The criminalization of politics is fast becoming one of the defining features of contemporary Indian democracy, with one in four Members of Parliament facing criminal charges. The situation at the state and local level, though lacking comparable scrutiny, is of a similar order: of more than 4,000 state assembly constituencies, roughly one in five is home to a sitting politician with at least one criminal case. Based on data collected by the Association for Democratic Reforms, 17% and 21% of corporators in Mumbai and Delhi, respectively, have declared criminal cases.
These facts should banish any doubt that criminality is an embedded feature of India’s post-independence democracy. In order to address this nexus, Member of Parliament Baijayant “Jay” Panda, writing in these pages, has recently introduced three Private Members’ Bills in the Lok Sabha.
To summarize, Panda’s bills would accomplish the following:
In my view, we need to ask two fundamental questions about the “demand” for criminal politicians: why do parties select politicians with criminal records? And, given that parties give tickets to such candidates, why do voters vote for them?
In one sense, the answer to why parties nominate criminal candidates is obvious: because they win. If one were to pick at random a candidate contesting national polls, he/she would—on average—have a one in fifteen chance of winning. On the other hand, nearly one in five candidates facing criminal charges is successful. Of course, to say that parties pick “winnable” candidates is uninteresting; we want to know what makes them winnable. Let’s begin by stipulating to two facts about Indian elections.
First, political parties in India—virtually across the spectrum—lack credible intra-party democracy. As a result, party elites play an outsized role in choosing candidates and their personal preferences play a large role in selection. Furthermore, ideology is largely an afterthought. Second, the costs of running a viable campaign have skyrocketed and so parties place a premium on candidates who will not drain party coffers and can “self-finance.”
When it comes to campaign cash, candidates linked to criminality have a distinct advantage: they have access to liquid forms of finance to deploy in the service of politics. Consider a simple statistic drawn from candidates competing in the 2004 and 2009 parliamentary elections: roughly 6% of candidates in the lowest quintile of candidate wealth are under indictment, compared to nearly 20% of candidates in the top quintile. Money and “muscle” are inexorably linked.
Money is an important part of the story but, on its own, is insufficient as an explanation. After all, political parties can (and often do) fulfill their resource maximization objective by recruiting wealthy but non-criminal candidates. Yet politicians with criminal reputations possess a second advantage. Research from sites as wide-ranging as urban Gujarat to rural Bihar and southern Andhra Pradesh finds that candidates often use their criminality as a sign of their credibility to protect the interests of their parochial community.
With a demonstrated willingness (and ability) to flaunt the rules, candidates with criminal reputations prove their potential to accomplish two things effectively in a system that often struggles to deliver results.

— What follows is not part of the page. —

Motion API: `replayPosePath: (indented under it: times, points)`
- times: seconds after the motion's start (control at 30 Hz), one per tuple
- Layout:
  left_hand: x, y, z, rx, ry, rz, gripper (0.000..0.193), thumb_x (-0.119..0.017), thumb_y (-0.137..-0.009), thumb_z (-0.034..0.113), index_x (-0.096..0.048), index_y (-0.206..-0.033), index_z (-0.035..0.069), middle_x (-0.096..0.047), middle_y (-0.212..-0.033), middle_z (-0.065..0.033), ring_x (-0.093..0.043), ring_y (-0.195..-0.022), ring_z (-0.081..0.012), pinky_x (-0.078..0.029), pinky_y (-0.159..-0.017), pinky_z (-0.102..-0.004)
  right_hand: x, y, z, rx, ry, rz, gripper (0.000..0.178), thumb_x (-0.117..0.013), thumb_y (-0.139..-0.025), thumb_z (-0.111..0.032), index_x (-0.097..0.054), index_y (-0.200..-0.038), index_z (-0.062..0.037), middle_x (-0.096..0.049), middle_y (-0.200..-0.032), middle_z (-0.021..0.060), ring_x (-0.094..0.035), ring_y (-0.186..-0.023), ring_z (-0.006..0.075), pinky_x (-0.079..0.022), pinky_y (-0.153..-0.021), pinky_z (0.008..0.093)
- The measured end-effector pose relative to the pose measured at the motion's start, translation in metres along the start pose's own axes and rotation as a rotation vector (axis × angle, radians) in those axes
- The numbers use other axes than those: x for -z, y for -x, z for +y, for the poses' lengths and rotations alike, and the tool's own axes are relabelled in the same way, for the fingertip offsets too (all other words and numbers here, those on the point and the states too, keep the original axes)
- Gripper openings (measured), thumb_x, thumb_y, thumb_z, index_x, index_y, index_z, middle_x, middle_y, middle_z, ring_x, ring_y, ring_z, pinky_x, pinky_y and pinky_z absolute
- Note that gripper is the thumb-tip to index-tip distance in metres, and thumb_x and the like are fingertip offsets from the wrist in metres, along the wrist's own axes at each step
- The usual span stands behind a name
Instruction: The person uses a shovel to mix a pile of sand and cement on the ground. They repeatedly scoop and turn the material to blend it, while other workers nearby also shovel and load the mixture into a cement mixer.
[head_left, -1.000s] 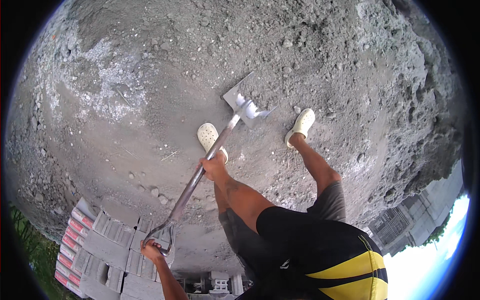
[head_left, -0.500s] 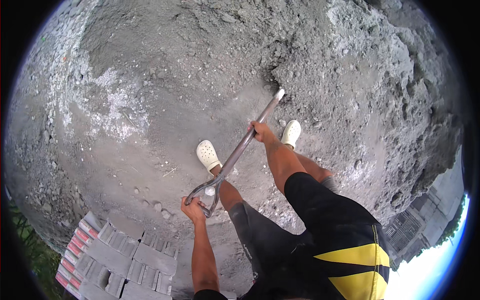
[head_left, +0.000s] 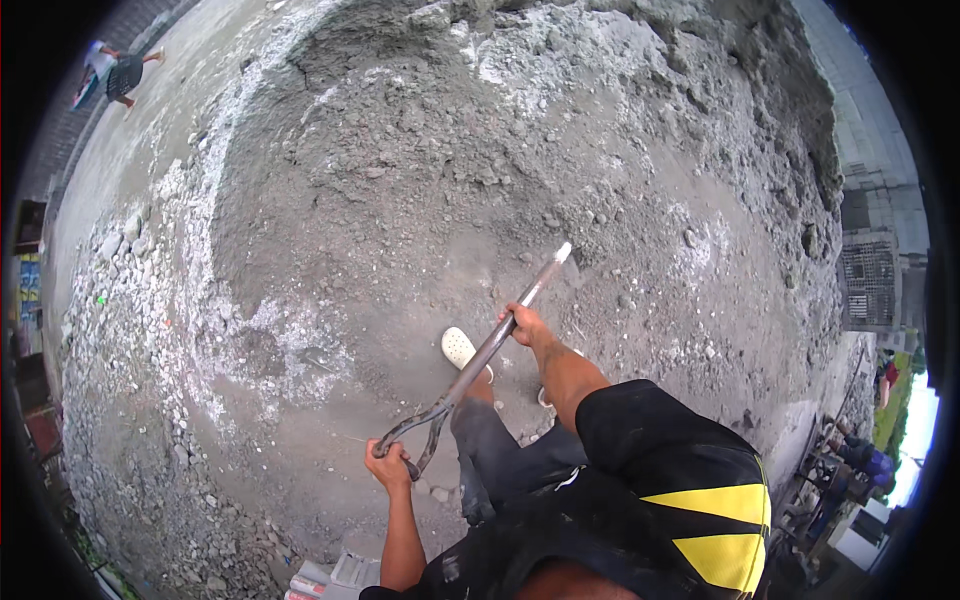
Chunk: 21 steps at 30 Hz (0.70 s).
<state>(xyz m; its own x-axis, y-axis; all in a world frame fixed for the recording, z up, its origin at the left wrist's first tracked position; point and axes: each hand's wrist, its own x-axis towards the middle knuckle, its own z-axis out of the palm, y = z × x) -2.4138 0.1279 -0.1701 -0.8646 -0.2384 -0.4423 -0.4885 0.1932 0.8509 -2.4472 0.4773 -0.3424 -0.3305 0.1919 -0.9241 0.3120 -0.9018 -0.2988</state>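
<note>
A shovel (head_left: 482, 362) with a brown metal shaft and a forked, looped grip slants across the middle of the view. My left hand (head_left: 389, 465) is closed around the crossbar of that grip. Farther up the shaft, my right hand (head_left: 525, 325) is wrapped round it. The shaft's far end is whitish and stands over loose grey sand (head_left: 440, 215); the blade there is hard to make out. One cream clog (head_left: 459, 347) shows left of the shaft, and my other foot is mostly hidden by my right arm.
A high, crumbly sand bank (head_left: 690, 60) rises at the far right. Loose stones (head_left: 125, 240) lie along the left. Concrete blocks (head_left: 345, 575) sit at the lower edge. A person (head_left: 115, 75) walks at the far left; a grey crate (head_left: 868, 280) stands right.
My view has tilted up, bringing in the walking person and more of the bank. Most of the blocks have dropped out of view. Both hands still grip the shovel, and my feet have shifted.
</note>
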Motion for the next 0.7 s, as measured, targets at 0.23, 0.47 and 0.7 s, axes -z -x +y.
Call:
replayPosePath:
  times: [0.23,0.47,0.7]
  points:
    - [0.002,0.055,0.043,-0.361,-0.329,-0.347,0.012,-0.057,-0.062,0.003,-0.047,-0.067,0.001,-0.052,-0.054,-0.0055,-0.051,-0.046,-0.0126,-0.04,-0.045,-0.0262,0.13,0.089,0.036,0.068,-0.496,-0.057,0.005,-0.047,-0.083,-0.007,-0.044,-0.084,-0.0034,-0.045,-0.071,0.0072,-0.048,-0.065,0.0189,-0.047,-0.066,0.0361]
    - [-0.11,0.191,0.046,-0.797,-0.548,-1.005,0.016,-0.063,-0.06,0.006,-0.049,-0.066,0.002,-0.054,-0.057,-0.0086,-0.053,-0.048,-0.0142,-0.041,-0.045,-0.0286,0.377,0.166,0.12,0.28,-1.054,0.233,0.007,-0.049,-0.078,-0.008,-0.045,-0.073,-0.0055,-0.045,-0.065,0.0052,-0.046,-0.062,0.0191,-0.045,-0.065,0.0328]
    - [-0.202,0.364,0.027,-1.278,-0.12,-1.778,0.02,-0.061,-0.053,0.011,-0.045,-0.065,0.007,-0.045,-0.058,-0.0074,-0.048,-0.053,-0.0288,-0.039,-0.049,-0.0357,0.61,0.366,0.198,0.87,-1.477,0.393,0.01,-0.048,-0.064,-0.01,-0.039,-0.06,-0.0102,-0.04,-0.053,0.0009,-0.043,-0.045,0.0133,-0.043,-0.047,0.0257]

First, they show that they will do what it takes—by hook or crook—to bring home the spoils of power. Second, their reputation helps them keep power by acting as a coercive deterrent against rival groups and supplanting inefficient official channels of conflict resolution.
This argument has far-reaching implications because it suggests that information about a candidate’s criminality is not only available, but is integral to understanding the candidacy’s viability.
Unfortunately, addressing the demand side of criminality in politics is not quite as easy as devising solutions like Panda’s to curb supply. If the constraint on the demand side were about the lack of information about candidates’ biographies, one could imagine constructing a large-scale awareness campaign.
Alas, the situation is far more complex; but it is not hopeless. As far as parties are concerned, parliament should consider providing the Election Commission of India (ECI) with greater authority to regulate political parties and their activities in ways that make criminal candidates less attractive to party bosses (primarily by making intra-party democracy and transparency in the nomination process a requirement of registering as a political party) and to expose and to curtail illicit finance.
Recent developments in this latter regard do not bode well. For many months, the ECI has been pursuing a case against the former Chief Minister of Maharashtra, Ashok Chavan, for paying off journalists during his 2009 campaign. The government, rather than backing the ECI, has openly challenged the Commission’s power to disqualify a candidate for falsifying election finance reports. As one former Chief Election Commissioner recently wrote: “If the ECI’s powers are curbed, the whole activity of regulating election expenditure will come to a standstill with none having the authority to question and discipline the wrong-doers.”
Improving intra-party democracy and cleaning up campaign finance addresses the incentives of parties, but not of voters. To address voters, we need an honest conversation about the state of civil administration in the country. Here, there are truly no short-cuts to get behind: given the state’s inability to impartially deliver benefits, physical safety and timely justice—in a context of polarized identity politics—voters often view a criminal reputation as an asset, rather than a liability. There is no escaping the reality that the weak Indian state has been a part of the problem, but it is high time parliament makes strengthening it part of the solution.